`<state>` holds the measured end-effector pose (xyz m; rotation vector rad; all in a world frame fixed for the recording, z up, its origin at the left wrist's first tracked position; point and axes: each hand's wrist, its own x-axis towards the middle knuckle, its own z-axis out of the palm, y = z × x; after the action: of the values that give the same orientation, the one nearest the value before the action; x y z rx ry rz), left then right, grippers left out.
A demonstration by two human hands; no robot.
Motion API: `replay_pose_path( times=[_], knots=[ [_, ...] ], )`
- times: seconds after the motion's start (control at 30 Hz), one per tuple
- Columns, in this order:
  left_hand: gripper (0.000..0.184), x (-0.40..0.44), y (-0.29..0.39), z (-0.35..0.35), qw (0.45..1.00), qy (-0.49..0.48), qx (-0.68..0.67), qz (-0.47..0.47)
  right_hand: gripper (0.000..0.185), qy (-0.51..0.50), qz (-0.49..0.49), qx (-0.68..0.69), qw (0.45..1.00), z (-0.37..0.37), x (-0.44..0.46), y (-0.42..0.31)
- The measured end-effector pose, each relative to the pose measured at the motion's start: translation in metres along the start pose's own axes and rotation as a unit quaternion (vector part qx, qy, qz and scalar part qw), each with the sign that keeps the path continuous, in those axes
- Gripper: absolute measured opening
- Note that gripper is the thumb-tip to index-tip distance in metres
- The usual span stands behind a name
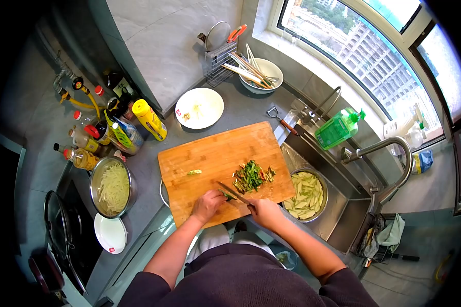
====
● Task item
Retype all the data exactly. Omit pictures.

● Answer box
`<state>` holds the measured end-effector pose (xyz m; rotation vector rad; all in a world frame fixed for the recording, z up, its origin at the left wrist's first tracked position; point and axes: each hand's wrist, its own x-axis towards the middle knuckle, its own z-axis out of the palm, y = z × x; after the action: of the values that give the same orientation, the one nearest the value before the action; x y z rx ry rz), left then right, grippers left out.
A demonstration by two human hands; no robot.
Motion API: `replay_pose_path( times=[_], knots=[ [_, ...] ], )`
- times: seconds after the motion's start (control at 30 Hz), one per tuple
- Columns, in this order:
  left_hand: gripper (0.000..0.184), x (-0.40..0.44), y (-0.29..0.39), z (-0.35..0.35), qw (0.45..1.00), qy (-0.49..0.48), qx (-0.68..0.67), qz (-0.47..0.47)
  right_hand: gripper (0.000..0.185), qy (-0.51..0.50), qz (-0.49..0.49), qx (-0.68..0.69), qw (0.45..1.00), z (-0.37..0.37), x (-0.44..0.46), y (-0.42..0.31)
- The measured end-effector pose, each relative to the pose measured at the motion's start: translation in metres along the start pose's own axes and rotation as a unit quaternion (vector part qx, qy, qz and scalar part qw), each with the sign that keeps the path continuous, in those axes
- Gripper: absolute measured opening
- Note that gripper is the thumb-tip to index-tip distance in metres
- The usual span stands behind a name

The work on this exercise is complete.